Apache Spark: RDD operations with Scala

2 minute read

Published:

In this notebook, we go over Spark’s resilient distributed dataset or RDD. The official programming guide can be found here. RDDs form the backbone of Spark’s data structures. The DataSet and DataFrame are based on RDD.

Acknowledgements

The content of this notebooks is to a large extent edited from [1].

RDD operations with Scala

A Spark RDD provides two types of operations

  • Transformations
  • Actions

Transformations

A transformation operation creates a new RDD from an existing RDD. Moreover, we can apply a chain of transformations once the data is loaded into memory. Some common transformations are filter and map

Transformations examples

In this section, I will review some common RDD transformations.

  • map(function): It returns a new data set by operating on each element of the source RDD.

  • flatMap(function): Similar to map, but each item can be mapped to zero, one, or more items.

  • mapPartitions(function): Similar to map, but works on the partition level.

  • mapPartitionsWithIndex(function): Similar to mapPartitions, but provides a function with an Int value to indicate the index position of the partition.

  • filter(function): It returns a new RDD that contains only elements that satisfy the predicate.

  • union(otherDataset): It returns a new data set that contains the elements of the source RDD and the otherDataset RDD. Note that the participating RDDs should be of the same data type.

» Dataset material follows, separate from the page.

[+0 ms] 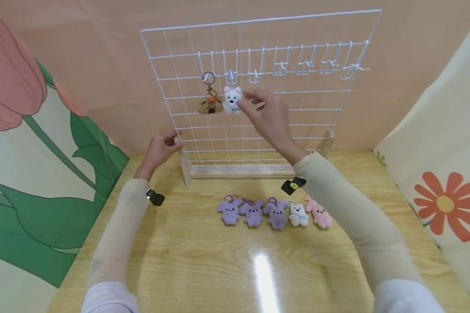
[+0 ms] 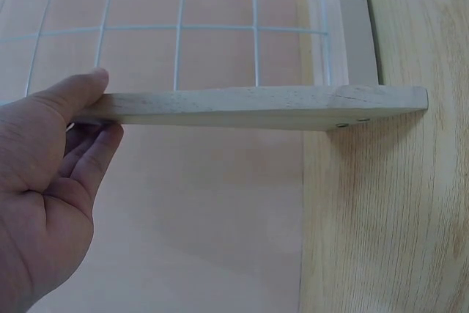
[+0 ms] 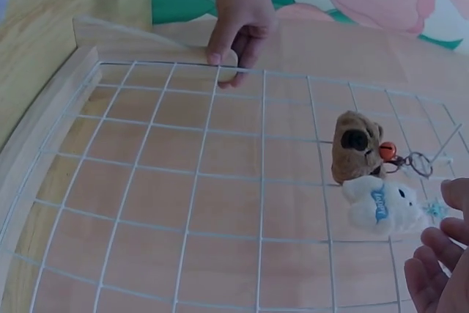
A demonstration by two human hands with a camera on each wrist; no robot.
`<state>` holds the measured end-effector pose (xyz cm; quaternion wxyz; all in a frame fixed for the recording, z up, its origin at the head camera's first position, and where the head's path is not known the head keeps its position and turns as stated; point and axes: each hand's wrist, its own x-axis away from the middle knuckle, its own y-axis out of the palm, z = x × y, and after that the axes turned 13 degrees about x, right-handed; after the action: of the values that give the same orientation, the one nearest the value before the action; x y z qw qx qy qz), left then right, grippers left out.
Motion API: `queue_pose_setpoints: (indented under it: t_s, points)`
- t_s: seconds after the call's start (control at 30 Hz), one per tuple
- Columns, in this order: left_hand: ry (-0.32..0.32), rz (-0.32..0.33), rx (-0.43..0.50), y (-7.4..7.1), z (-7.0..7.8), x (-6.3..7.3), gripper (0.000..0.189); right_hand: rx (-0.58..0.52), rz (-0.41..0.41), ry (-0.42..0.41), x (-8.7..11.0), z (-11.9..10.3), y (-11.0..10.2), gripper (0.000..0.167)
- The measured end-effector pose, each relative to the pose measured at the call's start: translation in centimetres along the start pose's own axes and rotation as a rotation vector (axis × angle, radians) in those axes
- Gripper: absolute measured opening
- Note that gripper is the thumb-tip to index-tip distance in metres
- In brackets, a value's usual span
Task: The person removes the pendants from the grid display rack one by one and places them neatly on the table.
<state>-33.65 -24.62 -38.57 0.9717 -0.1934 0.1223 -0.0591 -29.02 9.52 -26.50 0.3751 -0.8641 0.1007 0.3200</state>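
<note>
My left hand grips the upper end of the wooden side post, thumb on one face and fingers behind it. A white plush keychain with pinkish ears and a blue mark on its front hangs on a hook of the white wire grid. Right beside it is my right hand, its fingers loosely bent and the thumb and fingertips spread apart, with nothing between them in the right wrist view. To the left hangs a brown plush keychain with an orange bell and a metal ring.
Several hooks without keychains line the grid to the right. On the wooden table, in front of the stand, lies a row of plush keychains: three purple ones, a white one and a pink one.
</note>
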Motion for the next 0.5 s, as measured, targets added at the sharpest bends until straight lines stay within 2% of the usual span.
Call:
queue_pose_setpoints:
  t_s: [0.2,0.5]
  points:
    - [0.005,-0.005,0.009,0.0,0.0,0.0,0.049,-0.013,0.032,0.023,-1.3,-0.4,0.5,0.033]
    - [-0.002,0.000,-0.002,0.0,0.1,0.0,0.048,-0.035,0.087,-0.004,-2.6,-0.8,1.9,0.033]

  • intersection(otherDataset): It returns a new data set that contains the intersection of elements from the source RDD and the argument RDD.

Actions

Spark transformations are lazy evaluated. What this means that a transformation is applied only when an action is called, Let’s see some examples of actions.

Actions examples

  • collect(): Returns all the elements of the data set are returned as an array to the driver program.
  • count(): Returns the number of elements in the data set.
  • reduce(function): It returns a data set by aggregating the elements of the RDD it is applied on. The aggregation is done by using the user provided function argument. The function should take two arguments and returns a single argument. Moreover it should be commutative and associative so that it can be operated in parallel.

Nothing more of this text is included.